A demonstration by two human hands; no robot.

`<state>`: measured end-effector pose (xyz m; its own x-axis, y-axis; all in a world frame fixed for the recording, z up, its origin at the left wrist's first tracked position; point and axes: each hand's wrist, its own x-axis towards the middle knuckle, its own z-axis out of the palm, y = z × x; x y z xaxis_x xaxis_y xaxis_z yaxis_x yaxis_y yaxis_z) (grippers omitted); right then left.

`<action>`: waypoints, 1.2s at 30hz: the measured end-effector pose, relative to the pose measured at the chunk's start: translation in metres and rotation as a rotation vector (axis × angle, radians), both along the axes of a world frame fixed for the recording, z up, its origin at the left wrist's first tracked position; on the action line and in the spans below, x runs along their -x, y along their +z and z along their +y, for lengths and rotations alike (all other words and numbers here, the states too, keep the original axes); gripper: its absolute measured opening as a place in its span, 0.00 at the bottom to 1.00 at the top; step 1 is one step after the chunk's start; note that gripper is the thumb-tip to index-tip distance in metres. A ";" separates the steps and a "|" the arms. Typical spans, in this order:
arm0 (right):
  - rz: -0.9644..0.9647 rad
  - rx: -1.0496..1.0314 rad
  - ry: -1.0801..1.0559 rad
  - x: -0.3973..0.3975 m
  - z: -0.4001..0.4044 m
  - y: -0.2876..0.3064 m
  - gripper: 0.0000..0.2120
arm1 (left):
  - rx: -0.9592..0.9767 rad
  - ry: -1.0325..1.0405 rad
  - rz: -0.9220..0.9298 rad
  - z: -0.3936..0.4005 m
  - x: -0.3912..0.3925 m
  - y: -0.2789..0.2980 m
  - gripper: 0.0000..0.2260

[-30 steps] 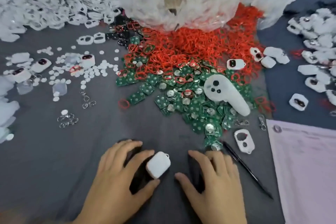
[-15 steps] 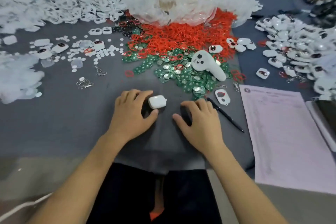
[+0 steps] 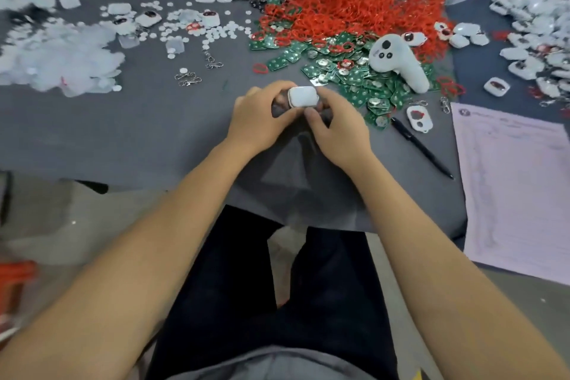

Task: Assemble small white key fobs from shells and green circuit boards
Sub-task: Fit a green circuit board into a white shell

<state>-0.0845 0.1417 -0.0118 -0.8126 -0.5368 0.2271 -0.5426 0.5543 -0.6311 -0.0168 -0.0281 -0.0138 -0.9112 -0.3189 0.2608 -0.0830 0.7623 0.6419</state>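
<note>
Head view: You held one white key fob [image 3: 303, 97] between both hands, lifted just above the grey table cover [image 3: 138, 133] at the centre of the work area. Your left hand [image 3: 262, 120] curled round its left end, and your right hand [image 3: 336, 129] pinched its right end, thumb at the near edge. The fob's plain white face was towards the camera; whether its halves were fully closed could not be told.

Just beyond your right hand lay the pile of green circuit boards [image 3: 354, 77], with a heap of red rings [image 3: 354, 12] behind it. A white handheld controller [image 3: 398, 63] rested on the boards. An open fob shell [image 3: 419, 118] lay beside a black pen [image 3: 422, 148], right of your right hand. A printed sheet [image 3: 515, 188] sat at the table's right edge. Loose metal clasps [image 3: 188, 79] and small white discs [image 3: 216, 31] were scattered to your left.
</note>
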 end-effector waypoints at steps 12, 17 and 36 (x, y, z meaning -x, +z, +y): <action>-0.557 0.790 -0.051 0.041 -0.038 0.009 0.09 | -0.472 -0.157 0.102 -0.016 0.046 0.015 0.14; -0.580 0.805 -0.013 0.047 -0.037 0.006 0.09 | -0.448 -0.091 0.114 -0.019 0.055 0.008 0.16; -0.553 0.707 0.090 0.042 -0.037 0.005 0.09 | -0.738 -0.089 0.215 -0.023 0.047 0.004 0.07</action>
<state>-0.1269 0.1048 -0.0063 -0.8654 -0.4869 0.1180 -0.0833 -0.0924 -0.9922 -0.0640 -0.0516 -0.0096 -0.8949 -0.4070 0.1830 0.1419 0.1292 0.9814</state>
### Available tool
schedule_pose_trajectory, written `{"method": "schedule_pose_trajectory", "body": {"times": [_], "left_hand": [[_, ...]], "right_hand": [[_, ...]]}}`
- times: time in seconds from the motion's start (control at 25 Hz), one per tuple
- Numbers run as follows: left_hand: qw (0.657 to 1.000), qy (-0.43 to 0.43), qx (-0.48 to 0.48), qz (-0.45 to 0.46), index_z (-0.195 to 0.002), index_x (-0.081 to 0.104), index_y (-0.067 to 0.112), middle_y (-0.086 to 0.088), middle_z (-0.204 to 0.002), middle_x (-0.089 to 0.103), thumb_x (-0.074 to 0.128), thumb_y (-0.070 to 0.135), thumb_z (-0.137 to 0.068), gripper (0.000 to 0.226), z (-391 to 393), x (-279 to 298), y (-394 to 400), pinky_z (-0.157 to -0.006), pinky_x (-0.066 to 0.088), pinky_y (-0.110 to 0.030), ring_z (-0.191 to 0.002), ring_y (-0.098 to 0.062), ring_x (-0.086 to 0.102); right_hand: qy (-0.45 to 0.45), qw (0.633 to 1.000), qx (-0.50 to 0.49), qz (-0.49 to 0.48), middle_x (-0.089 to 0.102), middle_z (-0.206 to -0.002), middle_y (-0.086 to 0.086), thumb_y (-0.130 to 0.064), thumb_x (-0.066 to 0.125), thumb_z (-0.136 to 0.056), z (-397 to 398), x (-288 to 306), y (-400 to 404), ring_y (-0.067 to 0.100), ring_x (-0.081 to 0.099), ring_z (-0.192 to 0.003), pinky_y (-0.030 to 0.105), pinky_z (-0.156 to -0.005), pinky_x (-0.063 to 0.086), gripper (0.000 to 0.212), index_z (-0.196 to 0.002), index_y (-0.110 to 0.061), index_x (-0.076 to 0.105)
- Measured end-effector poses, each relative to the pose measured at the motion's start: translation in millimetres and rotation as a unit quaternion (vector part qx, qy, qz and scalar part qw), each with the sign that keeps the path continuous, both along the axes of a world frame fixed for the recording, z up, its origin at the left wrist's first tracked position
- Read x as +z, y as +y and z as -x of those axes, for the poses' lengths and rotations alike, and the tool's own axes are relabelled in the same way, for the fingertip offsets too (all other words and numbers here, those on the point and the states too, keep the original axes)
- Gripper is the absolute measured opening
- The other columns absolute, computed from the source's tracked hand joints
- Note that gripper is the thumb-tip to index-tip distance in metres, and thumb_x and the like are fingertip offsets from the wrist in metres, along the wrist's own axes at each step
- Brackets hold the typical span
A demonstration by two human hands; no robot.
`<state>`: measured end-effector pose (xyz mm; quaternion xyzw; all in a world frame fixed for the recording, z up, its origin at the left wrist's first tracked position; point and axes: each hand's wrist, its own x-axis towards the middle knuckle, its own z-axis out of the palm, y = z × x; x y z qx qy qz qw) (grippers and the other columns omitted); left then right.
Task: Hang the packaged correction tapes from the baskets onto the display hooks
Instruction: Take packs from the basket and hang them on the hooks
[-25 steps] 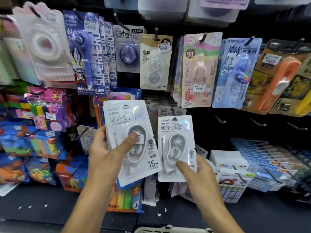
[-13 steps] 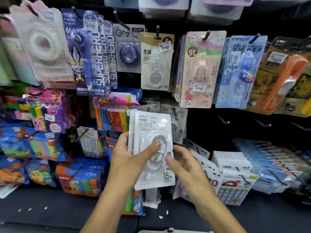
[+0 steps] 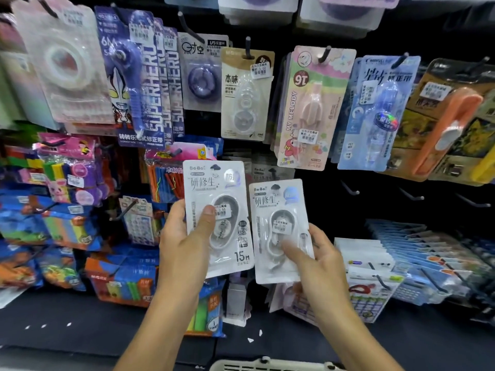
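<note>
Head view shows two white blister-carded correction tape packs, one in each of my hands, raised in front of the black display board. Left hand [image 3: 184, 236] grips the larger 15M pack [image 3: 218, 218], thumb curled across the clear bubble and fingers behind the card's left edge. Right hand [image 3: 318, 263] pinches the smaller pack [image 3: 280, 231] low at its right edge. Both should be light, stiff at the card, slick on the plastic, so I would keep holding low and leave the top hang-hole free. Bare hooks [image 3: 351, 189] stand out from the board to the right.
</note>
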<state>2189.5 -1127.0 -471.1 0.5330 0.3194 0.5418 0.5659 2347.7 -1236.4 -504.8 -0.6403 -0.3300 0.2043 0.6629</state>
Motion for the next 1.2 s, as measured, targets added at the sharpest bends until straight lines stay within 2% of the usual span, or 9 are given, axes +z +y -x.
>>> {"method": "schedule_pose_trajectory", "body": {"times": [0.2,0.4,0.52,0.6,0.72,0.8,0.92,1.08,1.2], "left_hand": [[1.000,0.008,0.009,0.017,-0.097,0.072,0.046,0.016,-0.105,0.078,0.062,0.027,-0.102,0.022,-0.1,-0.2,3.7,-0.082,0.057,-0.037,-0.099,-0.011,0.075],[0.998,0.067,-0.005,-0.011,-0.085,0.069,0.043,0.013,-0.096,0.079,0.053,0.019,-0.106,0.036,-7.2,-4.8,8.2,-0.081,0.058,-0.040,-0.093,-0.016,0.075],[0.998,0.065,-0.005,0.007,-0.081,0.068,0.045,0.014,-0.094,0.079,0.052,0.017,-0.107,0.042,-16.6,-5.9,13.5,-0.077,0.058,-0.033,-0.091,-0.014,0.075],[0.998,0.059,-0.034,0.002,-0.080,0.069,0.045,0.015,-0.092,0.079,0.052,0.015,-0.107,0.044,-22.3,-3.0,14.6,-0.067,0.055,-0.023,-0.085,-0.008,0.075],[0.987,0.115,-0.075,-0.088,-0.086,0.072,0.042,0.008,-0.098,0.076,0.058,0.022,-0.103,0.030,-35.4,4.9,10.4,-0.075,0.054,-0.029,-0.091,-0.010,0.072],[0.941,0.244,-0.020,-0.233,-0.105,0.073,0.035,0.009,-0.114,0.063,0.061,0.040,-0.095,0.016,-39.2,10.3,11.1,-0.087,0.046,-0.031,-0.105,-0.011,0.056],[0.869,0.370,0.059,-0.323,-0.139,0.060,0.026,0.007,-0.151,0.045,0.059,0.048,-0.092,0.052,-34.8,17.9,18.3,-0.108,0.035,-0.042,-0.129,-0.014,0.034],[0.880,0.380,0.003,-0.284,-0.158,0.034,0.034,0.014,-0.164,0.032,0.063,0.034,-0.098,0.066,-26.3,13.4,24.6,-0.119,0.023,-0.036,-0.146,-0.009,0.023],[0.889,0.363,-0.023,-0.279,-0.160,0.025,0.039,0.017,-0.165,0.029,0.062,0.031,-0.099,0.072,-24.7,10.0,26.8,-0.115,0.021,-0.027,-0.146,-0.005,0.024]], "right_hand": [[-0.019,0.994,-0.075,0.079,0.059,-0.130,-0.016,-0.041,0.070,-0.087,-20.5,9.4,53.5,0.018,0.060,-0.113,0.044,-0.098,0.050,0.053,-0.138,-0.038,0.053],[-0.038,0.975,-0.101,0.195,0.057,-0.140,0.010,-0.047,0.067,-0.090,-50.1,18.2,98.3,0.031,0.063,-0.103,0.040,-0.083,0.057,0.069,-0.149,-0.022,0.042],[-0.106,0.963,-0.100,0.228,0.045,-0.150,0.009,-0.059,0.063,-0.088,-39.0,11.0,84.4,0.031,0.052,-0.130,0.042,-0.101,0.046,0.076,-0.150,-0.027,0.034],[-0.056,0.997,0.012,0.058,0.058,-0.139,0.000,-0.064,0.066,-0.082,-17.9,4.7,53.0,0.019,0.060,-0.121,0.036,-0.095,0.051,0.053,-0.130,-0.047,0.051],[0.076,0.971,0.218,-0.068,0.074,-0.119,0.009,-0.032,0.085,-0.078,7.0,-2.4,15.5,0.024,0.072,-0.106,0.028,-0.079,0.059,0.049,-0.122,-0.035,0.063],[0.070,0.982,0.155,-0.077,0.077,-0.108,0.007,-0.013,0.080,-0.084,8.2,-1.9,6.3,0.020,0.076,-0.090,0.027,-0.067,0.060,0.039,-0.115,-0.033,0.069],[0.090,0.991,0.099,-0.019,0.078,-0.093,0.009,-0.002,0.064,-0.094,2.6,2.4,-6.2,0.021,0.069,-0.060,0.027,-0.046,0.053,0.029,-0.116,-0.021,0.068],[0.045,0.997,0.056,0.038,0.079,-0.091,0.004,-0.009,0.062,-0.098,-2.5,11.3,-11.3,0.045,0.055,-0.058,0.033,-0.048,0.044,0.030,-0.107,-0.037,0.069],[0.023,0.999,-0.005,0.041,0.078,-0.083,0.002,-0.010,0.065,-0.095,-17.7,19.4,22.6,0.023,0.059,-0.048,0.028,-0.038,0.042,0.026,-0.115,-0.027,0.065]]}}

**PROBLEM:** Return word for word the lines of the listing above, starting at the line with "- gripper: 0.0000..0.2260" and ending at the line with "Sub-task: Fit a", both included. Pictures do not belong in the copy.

**SOLUTION:**
  - gripper: 0.0000..0.2260

[-30 steps] 
[-15 steps] 
[+0 steps] 

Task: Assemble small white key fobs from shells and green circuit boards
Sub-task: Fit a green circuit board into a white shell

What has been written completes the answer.